Of late, data governance has been mostly considered as no longer optional because it underpins data security, compliance, and privacy. While regulatory compliance and risk mitigation are key drivers, the reality is that data governance should be viewed as a strategic component of an organization’s digital and business relevance and any associated business transformation journey.
The next evolution of data governance is likely to be around data intelligence wherein there will be the ability to transform data into better knowledge. This has always been the goal, the distinction between data and information is now the distinction between data and knowledge. But in this context, Data intelligence connects all the elements of data management and data governance to deliver more than information and insights to help improve things like customer experience, and product and service innovation.

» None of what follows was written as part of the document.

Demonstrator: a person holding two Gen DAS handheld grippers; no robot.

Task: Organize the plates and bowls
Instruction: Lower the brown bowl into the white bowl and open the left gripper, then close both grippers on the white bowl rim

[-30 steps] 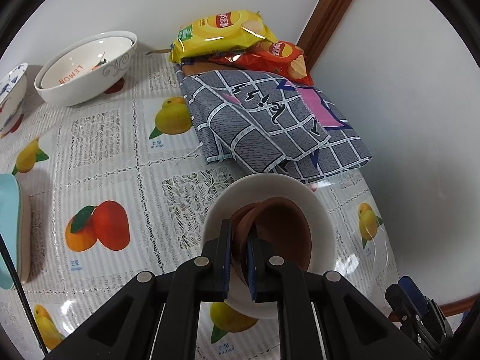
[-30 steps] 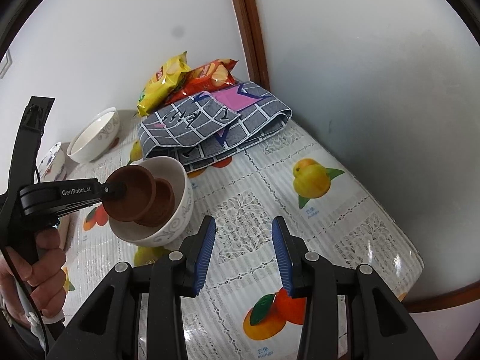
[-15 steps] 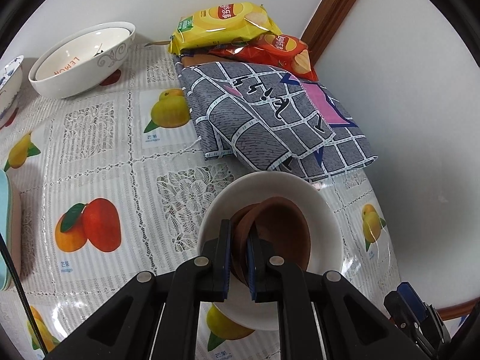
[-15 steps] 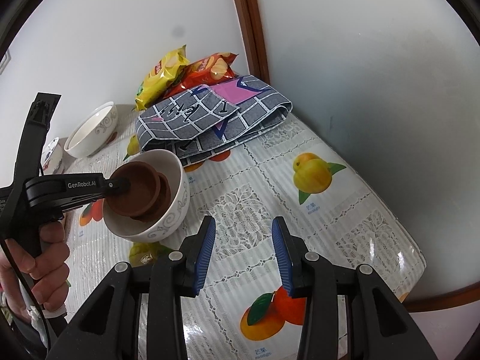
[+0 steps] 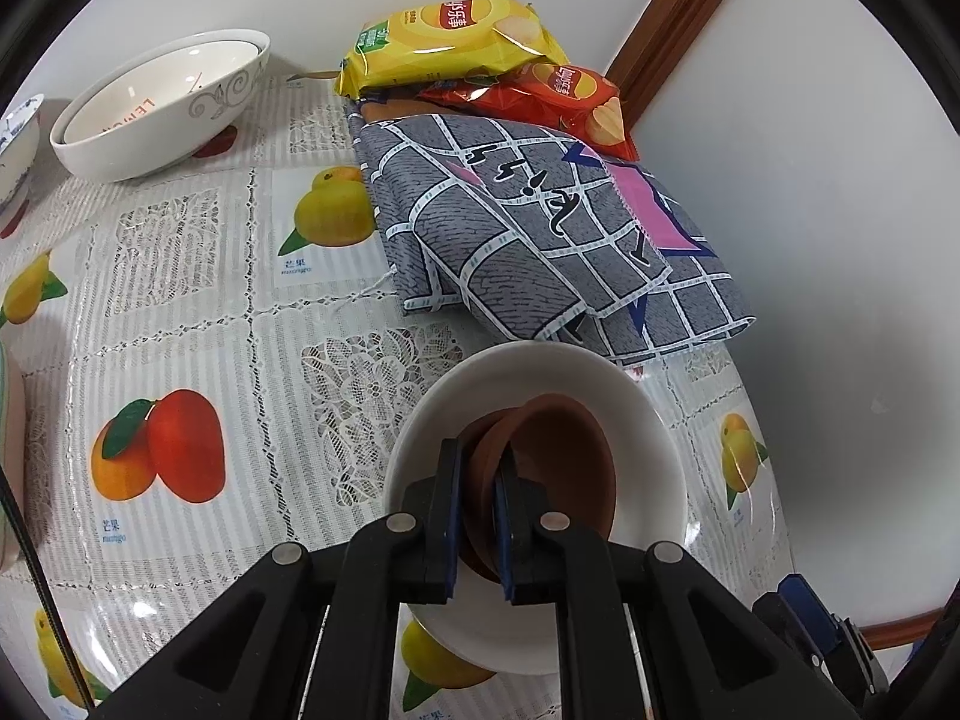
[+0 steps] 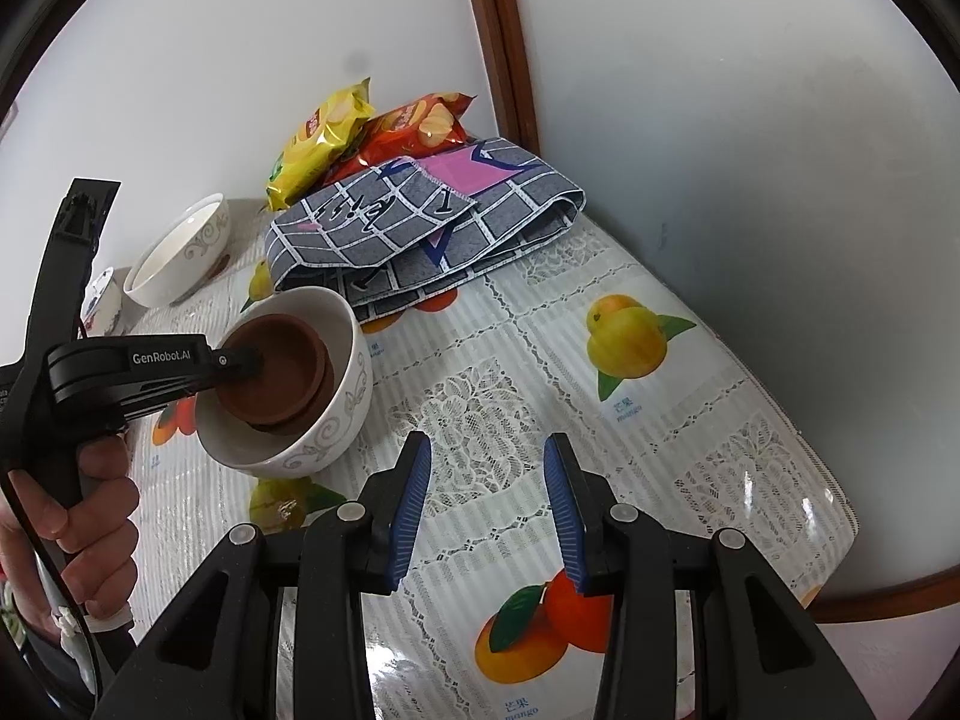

Data governance is also often interconnected with various other organizational processes, such as risk management, information security, project management, markets and the industry as a whole. A generic playbook may not adequately address the intersections and dependencies between these processes and requires such frequent updating and change as to be burdensome to maintain.
If you’re a fan of playbooks, consider these potential sources that go beyond the applications and software vendors:
In 2019, Gartner Research defined a data governance playbook toolkit. The Toolkit as described by Gartner “uses client templates to define a data governance model that establishes governance processes, stewardship roles, and information health metrics to improve data quality. Data and analytics leaders can use the Toolkit as a roadmap to help them build out their data governance program.”
There is also a version of the Gartner playbook focused on auditing data inventories. Something that may be particularly relevant today in the context of increasing global data security and regulatory demands in particular, around privacy.